Work required >> Beginning at the line that includes "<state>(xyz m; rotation", print each remaining line of the data word for word. Output nothing else.

Data provided >>
────────────────

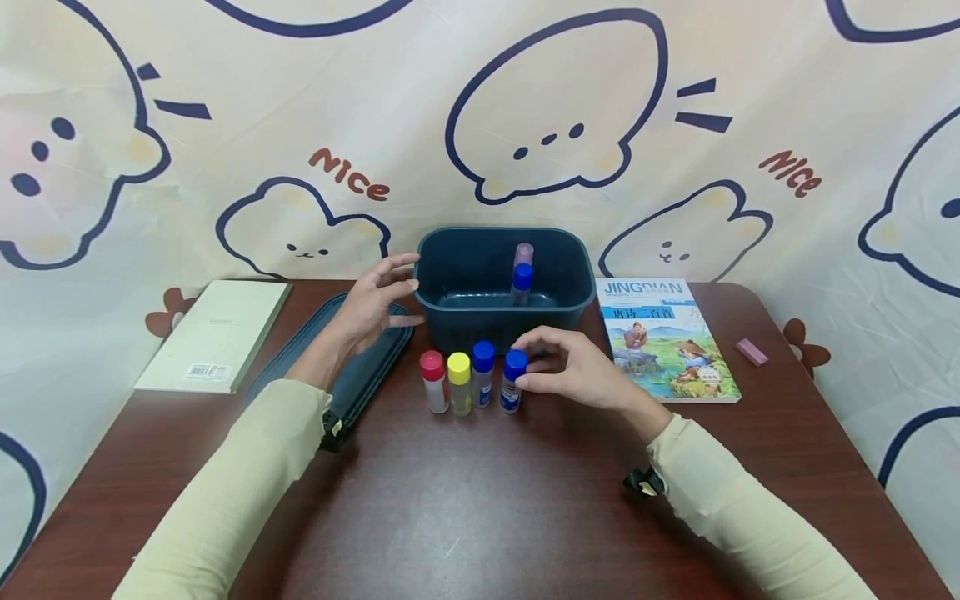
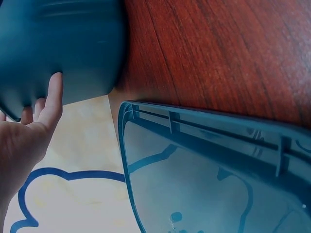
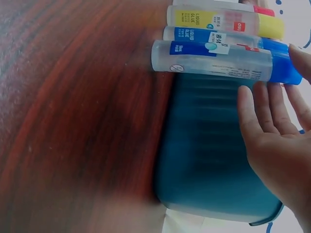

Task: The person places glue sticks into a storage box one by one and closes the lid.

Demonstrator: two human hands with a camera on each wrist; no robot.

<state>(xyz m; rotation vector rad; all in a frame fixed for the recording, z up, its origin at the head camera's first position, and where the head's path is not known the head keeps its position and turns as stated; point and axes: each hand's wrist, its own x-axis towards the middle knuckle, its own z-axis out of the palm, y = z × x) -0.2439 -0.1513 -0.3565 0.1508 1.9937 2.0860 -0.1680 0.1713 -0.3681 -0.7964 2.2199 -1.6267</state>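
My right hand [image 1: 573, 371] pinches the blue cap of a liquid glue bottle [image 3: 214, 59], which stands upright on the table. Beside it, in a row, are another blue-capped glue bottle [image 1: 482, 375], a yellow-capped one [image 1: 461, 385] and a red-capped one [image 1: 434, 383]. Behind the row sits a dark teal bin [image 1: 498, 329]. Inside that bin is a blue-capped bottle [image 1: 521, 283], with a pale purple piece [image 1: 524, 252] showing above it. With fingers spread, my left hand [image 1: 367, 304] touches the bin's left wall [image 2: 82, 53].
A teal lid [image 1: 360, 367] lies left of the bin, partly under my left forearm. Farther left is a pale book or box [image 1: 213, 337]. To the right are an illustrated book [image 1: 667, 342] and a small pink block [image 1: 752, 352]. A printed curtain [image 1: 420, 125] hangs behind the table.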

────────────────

Solution to the problem >>
<state>(xyz m; rotation vector rad; all in a frame fixed for the recording, z up, its origin at the head camera's first position, and where the head's path is not known the head keeps its position and turns as stated; point and axes: each hand's wrist, its own x-axis towards the middle knuckle, its own z-axis out of the palm, y = z × x) -0.2439 -0.1513 -0.3565 0.1508 1.9937 2.0860 -0.1680 0.1713 -0.3681 -0.7964 2.2199 -1.6267</state>
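My right hand [image 1: 573, 371] pinches the blue cap of a liquid glue bottle [image 3: 214, 59], which stands upright on the table. Beside it, in a row, are another blue-capped glue bottle [image 1: 482, 375], a yellow-capped one [image 1: 461, 385] and a red-capped one [image 1: 434, 383]. Behind the row sits a dark teal bin [image 1: 498, 329]. Inside that bin is a blue-capped bottle [image 1: 521, 283], with a pale purple piece [image 1: 524, 252] showing above it. With fingers spread, my left hand [image 1: 367, 304] touches the bin's left wall [image 2: 82, 53].
A teal lid [image 1: 360, 367] lies left of the bin, partly under my left forearm. Farther left is a pale book or box [image 1: 213, 337]. To the right are an illustrated book [image 1: 667, 342] and a small pink block [image 1: 752, 352]. A printed curtain [image 1: 420, 125] hangs behind the table.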

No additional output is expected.